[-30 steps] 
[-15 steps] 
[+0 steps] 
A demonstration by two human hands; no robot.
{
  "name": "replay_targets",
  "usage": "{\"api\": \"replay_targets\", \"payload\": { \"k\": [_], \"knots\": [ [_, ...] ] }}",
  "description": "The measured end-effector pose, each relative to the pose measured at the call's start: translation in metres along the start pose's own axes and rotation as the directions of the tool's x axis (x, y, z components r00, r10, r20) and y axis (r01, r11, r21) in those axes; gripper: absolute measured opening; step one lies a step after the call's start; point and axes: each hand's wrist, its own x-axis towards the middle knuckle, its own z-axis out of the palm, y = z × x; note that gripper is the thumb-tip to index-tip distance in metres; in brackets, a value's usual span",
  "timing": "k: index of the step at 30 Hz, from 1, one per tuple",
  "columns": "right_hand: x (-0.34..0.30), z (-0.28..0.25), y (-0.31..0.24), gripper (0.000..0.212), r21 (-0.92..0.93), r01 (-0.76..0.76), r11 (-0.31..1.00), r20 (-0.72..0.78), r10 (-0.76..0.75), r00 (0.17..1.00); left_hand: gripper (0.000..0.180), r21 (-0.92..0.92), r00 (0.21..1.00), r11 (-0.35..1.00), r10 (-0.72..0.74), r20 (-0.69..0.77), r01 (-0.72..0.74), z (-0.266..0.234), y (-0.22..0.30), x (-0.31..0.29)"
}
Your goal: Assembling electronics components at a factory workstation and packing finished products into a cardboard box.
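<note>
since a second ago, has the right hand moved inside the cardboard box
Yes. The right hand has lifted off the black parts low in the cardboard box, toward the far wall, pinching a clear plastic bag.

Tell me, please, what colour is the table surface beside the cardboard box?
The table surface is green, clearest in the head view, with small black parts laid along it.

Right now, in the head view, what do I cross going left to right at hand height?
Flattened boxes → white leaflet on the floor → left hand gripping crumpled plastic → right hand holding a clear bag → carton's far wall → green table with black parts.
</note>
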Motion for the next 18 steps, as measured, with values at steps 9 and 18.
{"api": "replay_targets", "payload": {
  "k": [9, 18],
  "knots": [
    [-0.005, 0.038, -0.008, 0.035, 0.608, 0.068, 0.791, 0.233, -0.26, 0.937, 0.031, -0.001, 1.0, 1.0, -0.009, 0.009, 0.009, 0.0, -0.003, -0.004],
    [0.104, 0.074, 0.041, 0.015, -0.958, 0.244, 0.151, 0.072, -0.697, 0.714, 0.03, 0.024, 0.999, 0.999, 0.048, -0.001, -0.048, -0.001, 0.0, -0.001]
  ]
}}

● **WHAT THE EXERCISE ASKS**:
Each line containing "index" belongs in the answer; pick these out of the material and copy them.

● **ANSWER SPACE**:
  "description": "The measured end-effector pose, each relative to the pose measured at the call's start: translation in metres along the start pose's own axes and rotation as the directions of the tool's x axis (x, y, z components r00, r10, r20) and y axis (r01, r11, r21) in those axes; gripper: absolute measured opening; step one lies a step after the call's start; point and axes: each hand's wrist, its own x-axis towards the middle knuckle, its own z-axis out of the palm, y = z × x; note that gripper is the thumb-tip to index-tip distance in metres; in brackets, a value's usual span",
  "timing": "k: index of the step at 30 Hz, from 1, one per tuple",

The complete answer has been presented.